Increased Water Loss in GAPC-KO and PLDδ-KO Arabidopsis Plants. (A) Instant WUE of wild-type (WT) and mutant plants under 100 and 60% FC. Arabidopsis seedlings were transplanted to pots and maintained at 100% FC and 60% FC. Instant WUE was calculated as the ratio of the photosynthetic rate to stomatal conductance; measurements were taken after the first 4 d after the onset of required stress. Asterisks indicate significant difference from the wild type. Values are means ± se (n = 16; *P < 0.05, t test). (B) Increased dehydration of GAPC-KO and PLDδ-KO plants when FC was not maintained. Plants (25 d old) were fully watered and then left unwatered for 16 d when the photograph was taken. D1 and D2 are GAPC1 and 2 double KOs gapc1-1 gapc2-1 and gapc1-1 gapc2-2, respectively. T1 and T2 are GAPC1, GAPC2, and PLDδ triple KOs gapc1-1 gapc2-1 pldδ and gapc1-1 gapc2-2 pldδ, respectively. [See online article for color version of this figure.]

Figure 8.

A Proposed Model for the Role of PLD/PA in Regulating ROS Production and Response under Water Deficits.
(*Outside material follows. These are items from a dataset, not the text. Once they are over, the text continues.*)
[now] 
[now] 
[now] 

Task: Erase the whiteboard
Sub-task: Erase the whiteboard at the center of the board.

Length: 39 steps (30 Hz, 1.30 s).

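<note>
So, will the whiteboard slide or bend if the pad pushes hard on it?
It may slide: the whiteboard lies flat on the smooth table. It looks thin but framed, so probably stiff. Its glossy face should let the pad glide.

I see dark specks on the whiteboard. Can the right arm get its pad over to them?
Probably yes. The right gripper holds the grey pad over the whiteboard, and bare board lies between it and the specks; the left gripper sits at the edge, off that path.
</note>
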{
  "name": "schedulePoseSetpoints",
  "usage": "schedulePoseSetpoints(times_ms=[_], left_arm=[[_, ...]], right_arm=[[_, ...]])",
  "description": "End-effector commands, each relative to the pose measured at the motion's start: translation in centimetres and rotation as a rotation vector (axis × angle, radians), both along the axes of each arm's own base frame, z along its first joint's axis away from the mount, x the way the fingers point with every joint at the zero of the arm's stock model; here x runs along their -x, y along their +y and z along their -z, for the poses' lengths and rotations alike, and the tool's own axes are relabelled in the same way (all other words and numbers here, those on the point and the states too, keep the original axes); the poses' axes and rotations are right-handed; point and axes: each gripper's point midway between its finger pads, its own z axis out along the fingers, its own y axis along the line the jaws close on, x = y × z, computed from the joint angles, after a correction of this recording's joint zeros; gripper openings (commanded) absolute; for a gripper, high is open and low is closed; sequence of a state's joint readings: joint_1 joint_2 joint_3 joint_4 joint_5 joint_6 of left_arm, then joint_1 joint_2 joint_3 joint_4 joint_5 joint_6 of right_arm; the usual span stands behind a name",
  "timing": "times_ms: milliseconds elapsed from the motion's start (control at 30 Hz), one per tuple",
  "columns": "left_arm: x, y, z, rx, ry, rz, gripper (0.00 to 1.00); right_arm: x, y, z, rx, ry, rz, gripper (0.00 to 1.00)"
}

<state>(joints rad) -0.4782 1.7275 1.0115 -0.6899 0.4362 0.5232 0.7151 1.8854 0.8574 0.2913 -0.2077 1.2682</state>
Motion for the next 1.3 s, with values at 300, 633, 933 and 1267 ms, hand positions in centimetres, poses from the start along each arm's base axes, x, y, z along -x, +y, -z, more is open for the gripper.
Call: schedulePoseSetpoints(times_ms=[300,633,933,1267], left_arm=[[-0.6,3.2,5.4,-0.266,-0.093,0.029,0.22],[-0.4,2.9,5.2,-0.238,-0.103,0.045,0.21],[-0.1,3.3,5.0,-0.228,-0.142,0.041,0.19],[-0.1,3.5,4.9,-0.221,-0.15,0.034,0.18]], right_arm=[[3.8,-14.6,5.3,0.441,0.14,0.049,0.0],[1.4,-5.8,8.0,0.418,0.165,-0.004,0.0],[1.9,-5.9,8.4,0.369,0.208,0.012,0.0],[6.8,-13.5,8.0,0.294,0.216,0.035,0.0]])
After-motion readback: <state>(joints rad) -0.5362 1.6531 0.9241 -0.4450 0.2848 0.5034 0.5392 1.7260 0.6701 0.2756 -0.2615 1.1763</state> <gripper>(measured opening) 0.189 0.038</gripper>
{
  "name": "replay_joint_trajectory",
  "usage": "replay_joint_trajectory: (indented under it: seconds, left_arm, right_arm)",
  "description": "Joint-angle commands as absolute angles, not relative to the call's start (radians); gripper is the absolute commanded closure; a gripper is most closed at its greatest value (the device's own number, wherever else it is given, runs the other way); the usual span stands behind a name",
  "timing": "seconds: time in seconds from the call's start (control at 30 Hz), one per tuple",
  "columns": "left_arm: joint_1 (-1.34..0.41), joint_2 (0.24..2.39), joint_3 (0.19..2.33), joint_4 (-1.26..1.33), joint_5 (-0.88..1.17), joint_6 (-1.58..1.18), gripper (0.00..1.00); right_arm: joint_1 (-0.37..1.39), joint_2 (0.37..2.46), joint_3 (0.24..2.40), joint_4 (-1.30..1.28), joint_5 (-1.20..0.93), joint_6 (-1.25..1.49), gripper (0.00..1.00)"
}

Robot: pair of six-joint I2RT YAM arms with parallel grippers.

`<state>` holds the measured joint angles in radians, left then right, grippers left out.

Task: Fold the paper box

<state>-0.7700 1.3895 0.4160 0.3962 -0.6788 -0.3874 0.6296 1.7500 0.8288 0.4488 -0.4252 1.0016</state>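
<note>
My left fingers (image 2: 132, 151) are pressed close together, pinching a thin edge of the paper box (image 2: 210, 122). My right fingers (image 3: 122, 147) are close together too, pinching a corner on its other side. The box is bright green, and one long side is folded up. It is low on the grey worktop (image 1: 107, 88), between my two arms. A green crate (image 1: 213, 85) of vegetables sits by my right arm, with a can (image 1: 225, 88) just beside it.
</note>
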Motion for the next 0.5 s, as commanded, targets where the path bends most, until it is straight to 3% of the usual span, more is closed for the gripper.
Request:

This model depicts only the known targets of PLD/PA in ABA-mediated stomatal closure; other ABA regulators are not included in this model. GAPCox refers to oxidized, catalytically inactive GAPC that interacts with PLDδ and promotes PLDδ activity. GAPCred refers to reduced, active GAPC that converts glyceraldehyde-3-phosphate (G3P) to 1,3-bisphosphoglycerate (1,3-bisPG) with NADH production. PLDα1 uses preferably phosphatidylcholine (PC), whereas PLDδ prefers phosphatidylethanolamine (PE) as substrate. Solid arrows indicate established links, and dashed arrows denote putative links. PM, plasma membrane.